EquiTabPFN: A Target-Permutation Equivariant Prior Fitted Networks
Michael Arbel, David Salinas, Frank Hutter
TL;DR
EquiTabPFN introduces a target-permutation equivariant architecture for prior-fitted networks to handle arbitrary class counts in tabular data. By integrating a target-equivariant encoder, alternating bi-attention across features and samples, and a non-parametric equivariant decoder, the model achieves robust in-context learning without fixed target dimensionality. Theoretical results show that the optimal pre-training objective naturally favors target-equivariant functions, and empirical results demonstrate strong performance and runtime efficiency on unseen-class benchmarks compared to existing PFN variants.
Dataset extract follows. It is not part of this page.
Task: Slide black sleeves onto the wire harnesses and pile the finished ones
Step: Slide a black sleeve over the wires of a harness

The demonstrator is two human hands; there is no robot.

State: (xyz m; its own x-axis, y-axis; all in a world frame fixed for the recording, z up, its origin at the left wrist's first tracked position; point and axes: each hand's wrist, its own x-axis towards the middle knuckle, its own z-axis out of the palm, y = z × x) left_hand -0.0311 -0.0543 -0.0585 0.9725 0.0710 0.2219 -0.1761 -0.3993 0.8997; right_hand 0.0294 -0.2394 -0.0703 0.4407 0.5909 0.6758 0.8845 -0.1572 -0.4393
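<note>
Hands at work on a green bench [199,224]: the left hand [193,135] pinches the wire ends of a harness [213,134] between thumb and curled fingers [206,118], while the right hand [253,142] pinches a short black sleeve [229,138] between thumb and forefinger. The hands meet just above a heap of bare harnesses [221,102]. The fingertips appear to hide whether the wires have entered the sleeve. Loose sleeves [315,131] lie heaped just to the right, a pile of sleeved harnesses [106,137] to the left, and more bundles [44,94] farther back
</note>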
This work provides a principled approach to leveraging symmetry in tabular data, reducing the need for costly ensembling while enabling scalable classification across diverse task sizes.
Abstract
Recent foundational models for tabular data, such as TabPFN, excel at adapting to new tasks via in-context learning, but remain constrained to a fixed, pre-defined number of target dimensions-often necessitating costly ensembling strategies. We trace this constraint to a deeper architectural shortcoming: these models lack target equivariance, so that permuting target dimension orderings alters their predictions. This deficiency gives rise to an irreducible "equivariance gap", an error term that introduces instability in predictions. We eliminate this gap by designing a fully target-equivariant architecture-ensuring permutation invariance via equivariant encoders, decoders, and a bi-attention mechanism. Empirical evaluation on standard classification benchmarks shows that, on datasets with more classes than those seen during pre-training, our model matches or surpasses existing methods while incurring lower computational overhead.